Los datos presentados este jueves identifican el año 2012 como el punto de inflexión donde empezaron a escalar las hospitalizaciones de pacientes menores de 20 años. En ese periodo, la penetración del internet de alta velocidad alcanzaba al 50% de las familias; no obstante, esa cifra ha subido hoy al 75%, un crecimiento que coincide directamente con el deterioro del bienestar mental juvenil.
La proliferación de redes sociales con escasas barreras de entrada y la reducción de costos en dispositivos inteligentes han transformado el panorama clínico. Según las estadísticas, los diagnósticos de salud mental en la población infantil y adolescente han experimentado un crecimiento del 200% si se comparan con los registros de 1997.
Vulnerabilidad extrema en niñas de 11 a 15 años

La investigación analiza detalladamente la correlación entre el aumento de enfermedades mentales y los desórdenes alimenticios en la niñez, destacando el rol protagónico que ejercen los dispositivos electrónicos. Álex Romero, principal gestor de la iniciativa, ha manifestado una advertencia contundente:
“No estamos ante un malestar leve, sino ante cuadros graves”

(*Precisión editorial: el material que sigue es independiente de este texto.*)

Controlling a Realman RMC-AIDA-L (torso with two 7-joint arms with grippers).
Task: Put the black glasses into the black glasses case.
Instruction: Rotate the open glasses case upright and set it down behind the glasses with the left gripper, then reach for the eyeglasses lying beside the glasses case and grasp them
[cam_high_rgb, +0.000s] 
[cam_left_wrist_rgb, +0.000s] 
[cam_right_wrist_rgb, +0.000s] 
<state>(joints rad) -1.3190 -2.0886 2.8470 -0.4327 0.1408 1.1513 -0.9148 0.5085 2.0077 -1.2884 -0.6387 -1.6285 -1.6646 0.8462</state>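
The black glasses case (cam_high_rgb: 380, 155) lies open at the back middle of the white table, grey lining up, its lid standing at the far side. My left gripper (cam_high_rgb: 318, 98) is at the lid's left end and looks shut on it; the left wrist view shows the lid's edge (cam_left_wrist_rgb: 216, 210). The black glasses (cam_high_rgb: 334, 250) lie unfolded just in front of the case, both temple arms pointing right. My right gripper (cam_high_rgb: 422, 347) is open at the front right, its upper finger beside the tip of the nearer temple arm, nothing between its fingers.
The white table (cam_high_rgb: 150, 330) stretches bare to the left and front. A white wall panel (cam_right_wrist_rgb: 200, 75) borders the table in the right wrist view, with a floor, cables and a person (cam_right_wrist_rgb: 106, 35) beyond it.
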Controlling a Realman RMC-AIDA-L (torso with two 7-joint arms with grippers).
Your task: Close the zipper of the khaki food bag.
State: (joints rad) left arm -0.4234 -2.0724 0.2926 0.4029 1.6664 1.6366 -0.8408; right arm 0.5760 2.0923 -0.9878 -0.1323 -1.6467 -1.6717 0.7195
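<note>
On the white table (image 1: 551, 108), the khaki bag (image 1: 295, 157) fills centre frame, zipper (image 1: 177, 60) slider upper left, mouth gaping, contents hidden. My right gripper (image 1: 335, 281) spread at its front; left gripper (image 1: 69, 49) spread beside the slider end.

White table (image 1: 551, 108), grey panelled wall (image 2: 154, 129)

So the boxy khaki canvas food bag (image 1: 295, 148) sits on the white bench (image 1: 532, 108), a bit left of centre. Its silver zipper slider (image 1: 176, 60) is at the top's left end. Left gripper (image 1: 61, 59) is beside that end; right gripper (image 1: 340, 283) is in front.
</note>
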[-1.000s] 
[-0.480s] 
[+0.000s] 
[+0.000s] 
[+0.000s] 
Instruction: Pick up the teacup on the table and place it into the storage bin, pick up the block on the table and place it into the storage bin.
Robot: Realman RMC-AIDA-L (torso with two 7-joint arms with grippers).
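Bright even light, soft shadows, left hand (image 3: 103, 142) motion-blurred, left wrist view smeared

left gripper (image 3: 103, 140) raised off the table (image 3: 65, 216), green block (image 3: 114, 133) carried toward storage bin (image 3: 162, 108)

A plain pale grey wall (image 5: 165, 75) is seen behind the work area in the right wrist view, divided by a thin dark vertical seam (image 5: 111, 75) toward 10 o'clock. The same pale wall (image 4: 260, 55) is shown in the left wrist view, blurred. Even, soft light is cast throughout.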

El informe subraya que el sector demográfico más afectado son las niñas de entre 11 y 15 años. Desde el año 2021, este grupo ha sobrepasado en cantidad de diagnósticos a los varones de 16 a 20 años, un fenómeno inédito hasta la fecha. Asimismo, la prevalencia de estos casos sigue en aumento entre menores de 10 años sin distinción de género. En cuanto a las conductas suicidas, Álex Romero destaca que la brecha histórica se ha cerrado: actualmente las jóvenes igualan a los varones en la efectividad de estos actos.
Por su parte, el psiquiatra Enrique García Bernardo, quien fundó el Movimiento OFF, resaltó la fragilidad del cerebro adolescente durante su etapa de desarrollo. El especialista explica que esta población posee “un sistema de recompensa hiperactivo y un control ejecutivo aún inmaduro”, lo que les hace presas fáciles de las estrategias de diseño de las redes sociales, cuyo fin es “atrapar la atención del usuario a toda costa”.

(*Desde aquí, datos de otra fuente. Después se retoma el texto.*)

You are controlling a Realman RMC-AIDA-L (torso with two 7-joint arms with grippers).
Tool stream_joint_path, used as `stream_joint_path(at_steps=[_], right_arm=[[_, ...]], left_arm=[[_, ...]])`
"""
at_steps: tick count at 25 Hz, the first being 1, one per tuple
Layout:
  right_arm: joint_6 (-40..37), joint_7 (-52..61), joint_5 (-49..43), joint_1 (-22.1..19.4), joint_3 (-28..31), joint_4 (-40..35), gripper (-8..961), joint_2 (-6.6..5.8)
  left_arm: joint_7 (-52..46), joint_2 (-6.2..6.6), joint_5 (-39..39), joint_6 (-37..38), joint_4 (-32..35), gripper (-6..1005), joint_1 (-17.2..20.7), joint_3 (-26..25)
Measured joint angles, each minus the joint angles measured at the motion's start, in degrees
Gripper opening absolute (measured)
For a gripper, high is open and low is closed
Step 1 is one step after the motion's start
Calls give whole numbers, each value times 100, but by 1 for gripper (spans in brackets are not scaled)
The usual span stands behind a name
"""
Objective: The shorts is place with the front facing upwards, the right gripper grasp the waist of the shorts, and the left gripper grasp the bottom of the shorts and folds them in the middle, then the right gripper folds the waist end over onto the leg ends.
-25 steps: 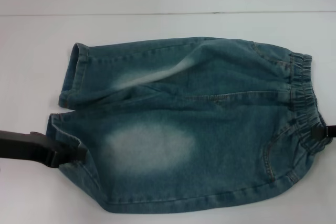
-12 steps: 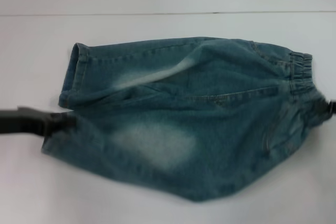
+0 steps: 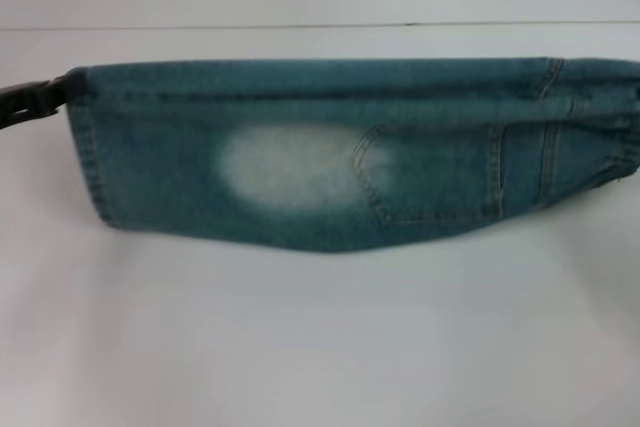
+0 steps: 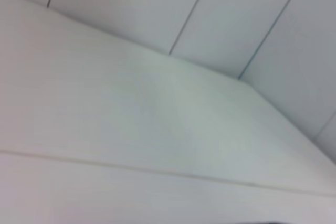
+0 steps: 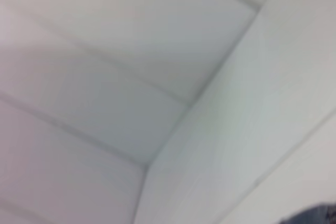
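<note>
Shorts (image 3: 330, 162) doubled lengthwise, back pocket outward

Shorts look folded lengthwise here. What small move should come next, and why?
Probably lower and release the left end effector: the shorts already lie doubled in a long band, back pocket up, with it at the leg hem corner. The right end effector is out of view.

You are looking at what seems a bare test room or lab, not a home. A plain white worktop (image 3: 300, 347) is filling the head view, and white wall panels (image 4: 226, 14) with thin dark seams are standing behind it. Both wrist views are showing the same panels and worktop.
</note>
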Motion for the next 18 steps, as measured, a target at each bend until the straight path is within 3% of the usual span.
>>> stream_joint_path(at_steps=[4,18], right_arm=[[459,-41,379,114,23,25,83,164],[1532,-339,958,382,35,103,162,455]], left_arm=[[229,98,-113,-467,-681,169,-308,3],[580,-2,-148,-1237,-1142,182,-657,146]])
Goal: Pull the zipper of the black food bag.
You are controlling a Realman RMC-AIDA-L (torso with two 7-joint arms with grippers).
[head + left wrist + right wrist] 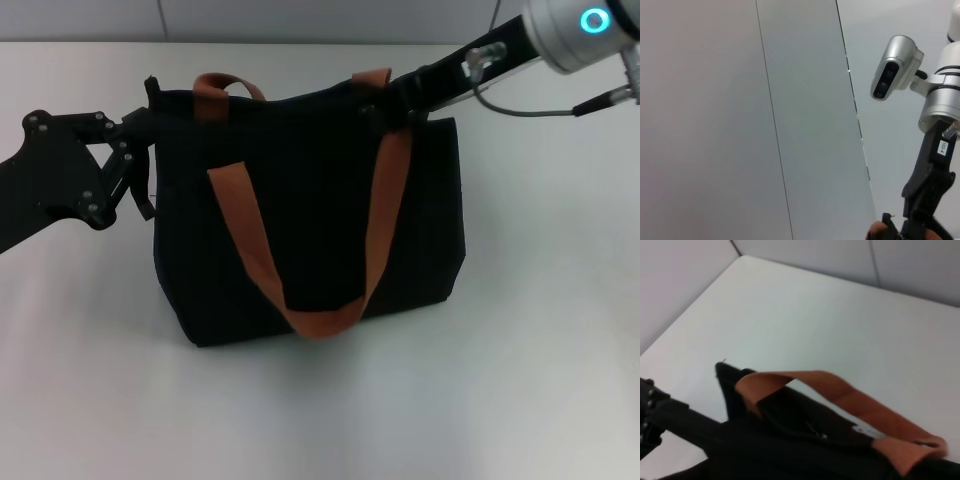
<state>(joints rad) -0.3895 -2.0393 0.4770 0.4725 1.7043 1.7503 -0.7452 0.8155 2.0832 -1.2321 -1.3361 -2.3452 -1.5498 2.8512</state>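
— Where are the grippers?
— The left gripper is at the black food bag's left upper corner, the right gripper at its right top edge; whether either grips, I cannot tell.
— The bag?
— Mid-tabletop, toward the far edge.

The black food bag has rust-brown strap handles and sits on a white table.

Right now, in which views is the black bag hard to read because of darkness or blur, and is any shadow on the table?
Head view: the black food bag is so dark that its zip line cannot be made out; a faint shadow lies on the table by its base. Right wrist view: soft, blurred on the nearest strap. Left wrist view: mostly wall, the right gripper dark at the edge.
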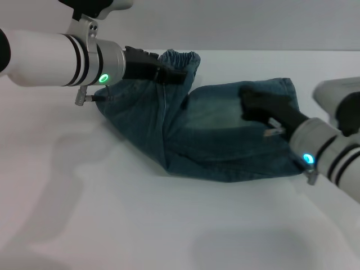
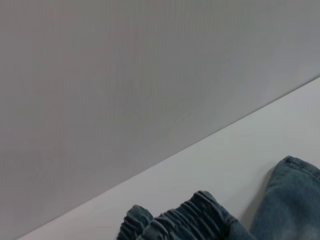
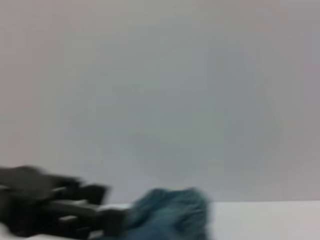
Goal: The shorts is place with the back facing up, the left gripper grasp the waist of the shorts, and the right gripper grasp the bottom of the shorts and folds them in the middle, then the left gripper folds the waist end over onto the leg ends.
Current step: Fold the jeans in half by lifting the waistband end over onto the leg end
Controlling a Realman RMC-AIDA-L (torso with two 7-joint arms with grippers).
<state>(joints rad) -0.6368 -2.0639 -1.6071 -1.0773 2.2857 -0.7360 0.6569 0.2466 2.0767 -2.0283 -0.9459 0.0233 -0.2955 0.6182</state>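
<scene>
Right gripper [image 1: 253, 104] over shorts [image 1: 214, 140], left gripper [image 1: 169, 72] pinching waist [image 1: 181, 58]

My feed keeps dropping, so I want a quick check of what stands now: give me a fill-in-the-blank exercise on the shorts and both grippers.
1. The left gripper, on the arm with the green light, is at the ruffled elastic ____ of the faded blue denim shorts.
2. The right gripper belongs to the arm whose small light glows ____.
3. The shorts lie on a ____ table.

Missing words: waist; blue; white
</scene>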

Efectos de la exposición digital intensiva
Las menores de edad se encuentran inmersas en lo que los expertos denominan una “tormenta perfecta”: el inicio temprano en el uso de móviles, sumado a una navegación sin límites y algoritmos diseñados para la permanencia prolongada. Este ecosistema fomenta un “modelo de adicción” que genera un círculo vicioso perjudicial para estructuras cerebrales como la corteza prefrontal y el hipocampo, según detalla García Bernardo.
Estas alteraciones biológicas derivan en una notable reducción de la capacidad de atención, fallos en la memoria y una tendencia hacia la toma de decisiones impulsivas. A esto se suma un grave daño emocional, pues el informe indica que estos comportamientos elevan el cortisol (la hormona del estrés), incrementan la ansiedad y distorsionan la autoimagen corporal.
Dicha distorsión, alimentada por la comparación constante en redes, se vincula directamente con el aumento de los trastornos de la conducta alimentaria. Finalmente, la Plataforma Control Z, entidad colaboradora en el estudio, ha hecho un llamado de atención sobre la “epidemia y bulimia digital”, exigiendo una intervención coordinada de los sectores políticos y del sistema educativo para frenar la normalización de la digitalización total en etapas clave de la formación de la personalidad.